**SUPPLIED MATERIAL**
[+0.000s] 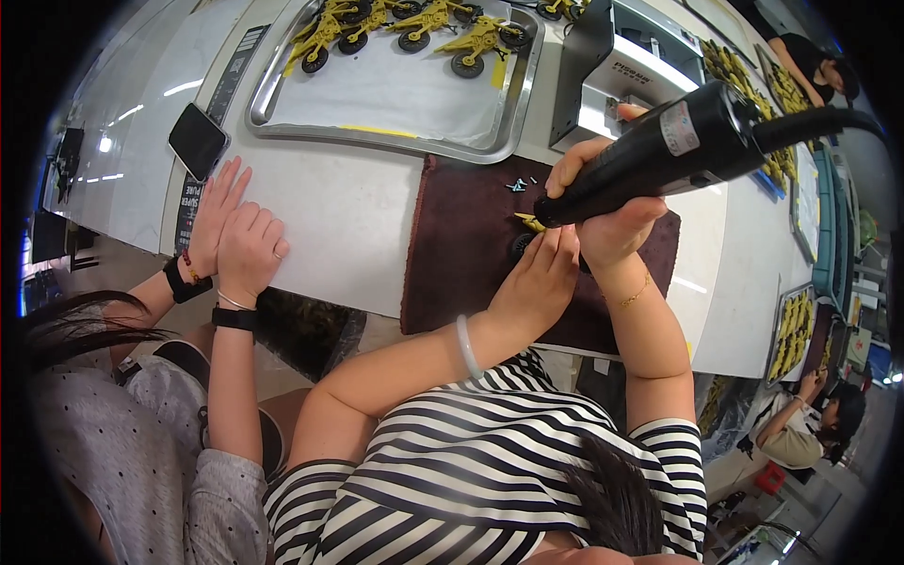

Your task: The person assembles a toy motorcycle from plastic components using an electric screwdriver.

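Note:
My right hand [612, 226] is wrapped round a thick black electric screwdriver [650, 158], held slantwise with its cord running off to the right. The driver's tip end points down at a small yellow toy motorbike [530, 222] with a black wheel. Most of that toy is hidden behind my hands. My left hand [541, 282], below a pale bangle, has its fingers closed over the toy and presses it on a dark maroon cloth [447, 273]. Several small silvery screws [520, 185] lie on the cloth just beyond the driver tip.
A metal tray [405, 141] with several yellow motorbikes stands at the back, beside a box-shaped device [626, 71]. At left, a co-worker's crossed hands [247, 250] rest on the table near a phone [199, 139]. More people and trays of yellow parts [791, 334] are at right.

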A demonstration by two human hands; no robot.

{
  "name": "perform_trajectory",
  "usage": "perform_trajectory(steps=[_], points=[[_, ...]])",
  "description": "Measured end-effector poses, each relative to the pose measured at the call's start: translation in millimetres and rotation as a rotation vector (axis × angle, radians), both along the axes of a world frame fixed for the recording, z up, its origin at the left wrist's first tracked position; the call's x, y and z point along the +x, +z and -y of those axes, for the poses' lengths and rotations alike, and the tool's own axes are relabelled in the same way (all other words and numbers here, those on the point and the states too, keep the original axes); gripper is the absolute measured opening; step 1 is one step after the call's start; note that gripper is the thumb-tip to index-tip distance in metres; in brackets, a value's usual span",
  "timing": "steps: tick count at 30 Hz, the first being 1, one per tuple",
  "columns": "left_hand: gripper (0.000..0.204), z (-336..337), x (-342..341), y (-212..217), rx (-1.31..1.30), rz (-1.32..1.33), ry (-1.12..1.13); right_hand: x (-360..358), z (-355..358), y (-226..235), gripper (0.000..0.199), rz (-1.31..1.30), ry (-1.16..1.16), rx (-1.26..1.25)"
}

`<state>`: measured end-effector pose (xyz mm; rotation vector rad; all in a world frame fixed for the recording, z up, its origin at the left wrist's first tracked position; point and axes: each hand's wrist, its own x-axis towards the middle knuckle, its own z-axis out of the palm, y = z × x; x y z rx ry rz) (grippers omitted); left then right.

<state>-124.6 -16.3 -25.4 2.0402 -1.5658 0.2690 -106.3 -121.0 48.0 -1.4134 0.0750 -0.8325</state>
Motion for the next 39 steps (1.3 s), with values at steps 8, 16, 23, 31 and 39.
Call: perform_trajectory(steps=[8,16,23,31,39], points=[[0.038,-2,2,0,0.06,0.072,0.005,2,0,0,0.098,-0.029,0.003,-0.023],[0.033,-5,5,1,0.045,0.036,-0.011,1,1,-3,0.095,-0.161,0.081,-0.026],[0.034,-2,7,6,0.089,0.02,-0.066,4,5,-3,0.096,-0.147,0.068,0.007],[0.041,-6,3,9,0.162,0.196,-0.054,-60,19,56,0.104,0.34,-0.108,0.283],[0.043,-8,-2,4,0.136,0.193,-0.04,-116,18,45,0.089,0.281,-0.385,0.227]])
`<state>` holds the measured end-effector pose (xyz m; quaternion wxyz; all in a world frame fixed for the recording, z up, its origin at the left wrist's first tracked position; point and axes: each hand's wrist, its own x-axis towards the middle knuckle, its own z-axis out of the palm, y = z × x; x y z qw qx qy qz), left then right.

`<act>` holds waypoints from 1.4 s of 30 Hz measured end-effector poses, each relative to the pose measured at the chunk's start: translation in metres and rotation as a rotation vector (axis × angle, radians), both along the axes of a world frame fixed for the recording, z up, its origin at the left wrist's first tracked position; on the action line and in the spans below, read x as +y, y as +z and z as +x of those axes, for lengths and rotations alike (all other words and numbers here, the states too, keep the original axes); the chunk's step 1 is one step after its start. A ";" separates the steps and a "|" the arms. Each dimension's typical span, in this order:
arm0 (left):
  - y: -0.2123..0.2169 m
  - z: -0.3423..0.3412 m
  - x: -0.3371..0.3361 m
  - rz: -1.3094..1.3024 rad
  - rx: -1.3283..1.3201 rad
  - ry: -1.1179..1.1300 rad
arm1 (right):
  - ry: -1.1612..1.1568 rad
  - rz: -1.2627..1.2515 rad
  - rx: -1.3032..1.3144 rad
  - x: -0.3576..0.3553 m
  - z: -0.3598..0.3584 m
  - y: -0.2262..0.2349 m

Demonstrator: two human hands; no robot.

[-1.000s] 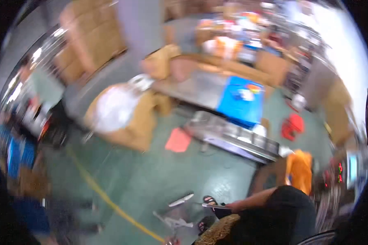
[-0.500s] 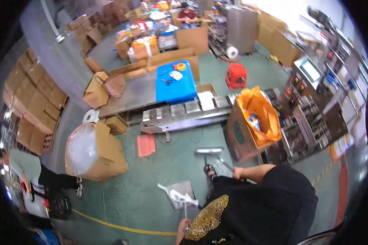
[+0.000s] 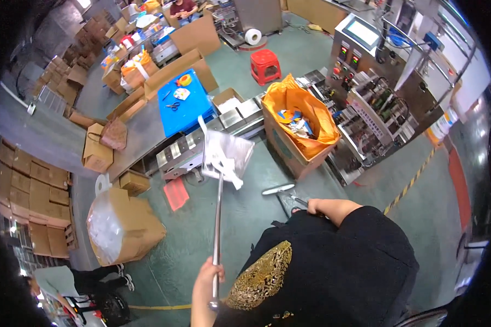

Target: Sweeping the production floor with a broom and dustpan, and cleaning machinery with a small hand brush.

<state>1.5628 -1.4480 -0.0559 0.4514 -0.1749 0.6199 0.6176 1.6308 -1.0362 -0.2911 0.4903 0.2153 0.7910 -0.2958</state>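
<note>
Left hand (image 3: 208, 275) is closing round the long metal handle of a dustpan (image 3: 243, 151), near side of the scene, fingers wrapped. Right hand (image 3: 316, 206) is gripping the handle of a white-headed broom (image 3: 278, 189), fist narrow; broom head is sitting low, near the person's foot.

Progress: collecting looks done at least in part. White scraps (image 3: 222, 162) are lying in the dustpan, one strip sticking out past the far edge, another hanging over the near edge. Emptying isn't done: the load is sitting in the pan, and the pan is showing left of the orange bag (image 3: 323, 117), not over it. Bag is lining a cardboard box (image 3: 285, 148) on the right and already holding mixed blue and white scraps (image 3: 297, 124).

Pan is overlapping the conveyor (image 3: 172, 159) in this view; looks lifted, but fisheye is making its height hard to judge. Can't tell whether small bits are remaining on the green floor (image 3: 245, 218).

Around: a pink-red sheet (image 3: 175, 194) is lying on the floor to the left, near the conveyor; a red stool (image 3: 265, 68) is standing on the far side, beyond the conveyor.
</note>
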 end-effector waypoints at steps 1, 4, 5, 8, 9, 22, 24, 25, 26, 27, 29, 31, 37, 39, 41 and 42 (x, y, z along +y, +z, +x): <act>0.007 -0.015 0.013 0.005 -0.015 -0.028 | 0.008 0.003 0.037 0.004 0.003 0.007; 0.023 -0.051 0.050 -0.007 0.127 -0.178 | 0.001 0.011 0.021 0.018 0.016 0.025; 0.027 -0.063 0.063 0.085 0.156 -0.237 | 0.024 0.034 0.047 0.022 0.020 0.028; 0.036 -0.090 0.105 0.062 0.200 -0.301 | 0.107 0.053 0.061 0.036 0.033 0.026; 0.037 -0.097 0.119 0.052 0.174 -0.268 | 0.134 0.043 0.049 0.040 0.039 0.023; -0.032 -0.183 0.199 -0.530 0.962 -0.995 | -0.155 0.028 -0.020 0.006 0.074 0.015; -0.042 -0.190 0.203 -0.596 1.075 -1.154 | -0.277 0.024 0.013 -0.018 0.074 0.016; -0.046 -0.192 0.204 -0.525 1.067 -1.173 | -0.349 0.024 0.024 -0.031 0.074 0.015; -0.051 -0.194 0.205 -0.515 1.118 -1.196 | -0.366 0.077 0.015 -0.042 0.073 0.015; -0.055 -0.196 0.203 -0.544 1.168 -1.212 | -0.373 0.089 0.028 -0.051 0.073 0.014; -0.061 -0.203 0.197 -0.480 1.231 -1.225 | -0.415 0.067 0.053 -0.067 0.072 0.011; -0.061 -0.212 0.188 -0.513 1.298 -1.219 | -0.453 0.130 0.046 -0.077 0.070 0.009; -0.024 -0.226 0.146 -0.478 1.363 -1.160 | -0.506 0.153 0.125 -0.088 0.063 0.005; -0.009 -0.220 0.125 -0.519 1.263 -1.065 | -0.460 0.106 0.149 -0.086 0.060 0.002; 0.002 -0.209 0.099 -0.421 1.207 -1.013 | -0.456 0.132 0.096 -0.083 0.057 -0.002; 0.007 -0.204 0.084 -0.463 1.089 -0.993 | -0.452 0.079 0.116 -0.081 0.054 -0.005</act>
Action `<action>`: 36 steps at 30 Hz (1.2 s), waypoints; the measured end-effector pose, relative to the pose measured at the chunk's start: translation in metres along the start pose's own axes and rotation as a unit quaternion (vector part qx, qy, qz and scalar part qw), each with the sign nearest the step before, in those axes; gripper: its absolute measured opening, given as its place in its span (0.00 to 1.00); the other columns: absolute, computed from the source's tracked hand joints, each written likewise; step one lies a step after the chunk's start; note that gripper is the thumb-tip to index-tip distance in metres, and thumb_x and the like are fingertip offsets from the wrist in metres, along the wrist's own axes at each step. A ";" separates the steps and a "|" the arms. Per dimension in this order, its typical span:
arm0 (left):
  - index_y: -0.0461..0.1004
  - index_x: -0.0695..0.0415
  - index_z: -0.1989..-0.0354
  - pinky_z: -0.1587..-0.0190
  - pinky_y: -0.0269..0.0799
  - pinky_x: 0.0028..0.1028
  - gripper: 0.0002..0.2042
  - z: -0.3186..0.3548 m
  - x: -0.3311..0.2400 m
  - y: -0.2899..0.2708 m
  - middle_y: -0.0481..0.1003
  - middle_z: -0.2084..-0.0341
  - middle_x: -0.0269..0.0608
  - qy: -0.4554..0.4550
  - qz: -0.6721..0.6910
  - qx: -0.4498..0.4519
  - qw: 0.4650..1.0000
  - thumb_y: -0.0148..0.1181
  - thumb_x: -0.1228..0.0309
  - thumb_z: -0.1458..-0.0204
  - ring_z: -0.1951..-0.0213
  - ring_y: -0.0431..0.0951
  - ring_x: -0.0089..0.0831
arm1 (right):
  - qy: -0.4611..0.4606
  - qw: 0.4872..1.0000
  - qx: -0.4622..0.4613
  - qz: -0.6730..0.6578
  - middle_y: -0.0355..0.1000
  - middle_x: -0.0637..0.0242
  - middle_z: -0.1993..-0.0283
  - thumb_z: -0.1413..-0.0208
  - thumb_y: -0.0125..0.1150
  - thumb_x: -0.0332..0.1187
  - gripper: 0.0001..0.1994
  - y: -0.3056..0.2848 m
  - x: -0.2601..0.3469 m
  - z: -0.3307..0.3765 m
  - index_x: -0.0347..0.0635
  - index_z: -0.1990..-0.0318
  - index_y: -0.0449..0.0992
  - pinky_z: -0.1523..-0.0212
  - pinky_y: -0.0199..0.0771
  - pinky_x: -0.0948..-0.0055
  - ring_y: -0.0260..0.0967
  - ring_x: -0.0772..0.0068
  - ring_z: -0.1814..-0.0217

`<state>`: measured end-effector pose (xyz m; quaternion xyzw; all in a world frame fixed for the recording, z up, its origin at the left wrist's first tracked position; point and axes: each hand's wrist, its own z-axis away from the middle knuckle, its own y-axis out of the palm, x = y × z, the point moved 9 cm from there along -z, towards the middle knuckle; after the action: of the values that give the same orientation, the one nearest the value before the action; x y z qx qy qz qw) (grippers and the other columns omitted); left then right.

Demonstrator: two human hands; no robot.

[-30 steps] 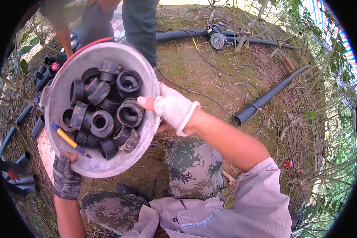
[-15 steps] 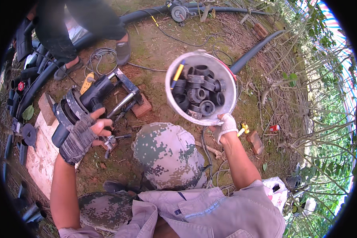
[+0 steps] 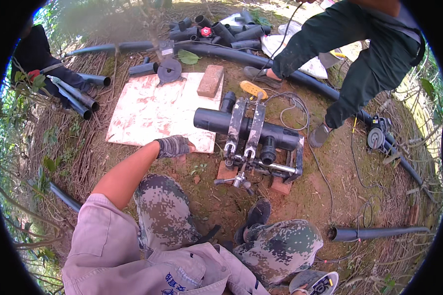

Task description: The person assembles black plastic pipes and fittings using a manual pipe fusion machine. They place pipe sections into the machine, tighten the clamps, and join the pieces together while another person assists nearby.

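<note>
A white board [image 3: 152,110], stained with reddish marks, is laid flat on the ground, and its near edge is touched by the gloved left hand [image 3: 174,146]. Just right of it, a thick black pipe [image 3: 246,128] with short side outlets is held level in a metal clamp frame [image 3: 253,142], which is propped on 2 bricks.

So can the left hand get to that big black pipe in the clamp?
Probably yes. The left hand rests on the edge of the white board, and only bare board lies between it and the black pipe.
</note>
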<state>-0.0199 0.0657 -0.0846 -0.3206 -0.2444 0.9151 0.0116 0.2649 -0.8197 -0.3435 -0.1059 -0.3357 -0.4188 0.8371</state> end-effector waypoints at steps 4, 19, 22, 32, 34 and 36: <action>0.43 0.56 0.22 0.66 0.80 0.34 0.41 0.004 0.099 -0.061 0.81 0.72 0.45 -0.042 0.110 -0.154 0.981 0.61 0.57 0.37 0.71 0.82 0.31 | 0.042 0.992 0.049 0.104 0.72 0.60 0.44 0.29 0.43 0.49 0.24 0.037 -0.034 0.018 0.37 0.43 0.72 0.43 0.73 0.54 0.68 0.54 0.45; 0.55 0.63 0.26 0.54 0.80 0.41 0.38 -0.002 0.180 -0.098 0.79 0.50 0.55 -0.150 -0.121 -0.192 0.962 0.60 0.54 0.40 0.57 0.83 0.44 | 0.117 0.970 0.082 0.197 0.74 0.69 0.56 0.31 0.42 0.57 0.26 -0.028 -0.100 0.047 0.44 0.50 0.76 0.59 0.73 0.61 0.70 0.63 0.60; 0.60 0.63 0.29 0.62 0.81 0.37 0.34 -0.011 0.124 -0.070 0.82 0.64 0.45 -0.090 0.053 -0.167 0.980 0.61 0.56 0.38 0.65 0.83 0.34 | 0.133 0.973 0.030 0.187 0.75 0.71 0.58 0.32 0.42 0.58 0.27 -0.109 -0.100 0.055 0.45 0.52 0.77 0.62 0.73 0.63 0.70 0.64 0.63; 0.75 0.56 0.45 0.62 0.75 0.26 0.23 0.011 -0.078 -0.046 0.82 0.71 0.34 0.041 0.069 -0.073 0.994 0.59 0.50 0.37 0.66 0.83 0.24 | -0.100 0.881 0.268 0.377 0.74 0.61 0.70 0.34 0.54 0.43 0.13 0.215 -0.074 0.095 0.43 0.65 0.74 0.65 0.71 0.63 0.70 0.65 0.68; 0.77 0.57 0.48 0.63 0.74 0.25 0.21 -0.012 -0.119 -0.046 0.79 0.74 0.33 0.111 0.098 -0.071 0.986 0.59 0.52 0.36 0.69 0.80 0.22 | -0.235 0.769 0.335 0.492 0.75 0.64 0.71 0.34 0.57 0.45 0.12 0.325 -0.058 0.063 0.48 0.57 0.70 0.79 0.67 0.66 0.68 0.68 0.78; 0.77 0.59 0.49 0.65 0.73 0.26 0.18 0.008 -0.140 -0.058 0.77 0.75 0.31 0.150 0.069 -0.143 0.976 0.59 0.56 0.35 0.71 0.76 0.21 | -0.177 0.717 0.417 0.530 0.74 0.64 0.68 0.34 0.56 0.43 0.10 0.449 -0.106 0.150 0.47 0.59 0.69 0.74 0.69 0.66 0.68 0.68 0.75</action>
<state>0.0786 0.0881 0.0290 -0.4684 -0.3458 0.8108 -0.0612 0.4955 -0.4024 -0.2528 0.0215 -0.5076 0.3022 0.8066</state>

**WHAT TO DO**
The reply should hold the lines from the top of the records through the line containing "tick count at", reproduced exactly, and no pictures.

**PROBLEM SOLUTION**
[+0.000s] 

Your task: The person assembles a toy motorcycle from plastic components using an electric screwdriver.

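Note:
My right hand [612, 226] is wrapped round a thick black electric screwdriver [650, 158], held slantwise with its cord running off to the right. The driver's tip end points down at a small yellow toy motorbike [530, 222] with a black wheel. Most of that toy is hidden behind my hands. My left hand [541, 282], below a pale bangle, has its fingers closed over the toy and presses it on a dark maroon cloth [447, 273]. Several small silvery screws [520, 185] lie on the cloth just beyond the driver tip.
A metal tray [405, 141] with several yellow motorbikes stands at the back, beside a box-shaped device [626, 71]. At left, a co-worker's crossed hands [247, 250] rest on the table near a phone [199, 139]. More people and trays of yellow parts [791, 334] are at right.
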
A demonstration by two human hands; no robot.

{
  "name": "perform_trajectory",
  "usage": "perform_trajectory(steps=[_], points=[[_, ...]])",
  "description": "Measured end-effector poses, each relative to the pose measured at the call's start: translation in millimetres and rotation as a rotation vector (axis × angle, radians), both along the axes of a world frame fixed for the recording, z up, its origin at the left wrist's first tracked position; the call's x, y and z point along the +x, +z and -y of those axes, for the poses' lengths and rotations alike, and the tool's own axes are relabelled in the same way (all other words and numbers here, those on the point and the states too, keep the original axes); gripper is the absolute measured opening; step 1 is one step after the call's start; note that gripper is the thumb-tip to index-tip distance in metres; in brackets, a value's usual span",
  "timing": "steps: tick count at 30 Hz, the first being 1, one per tuple",

With that, the answer is done.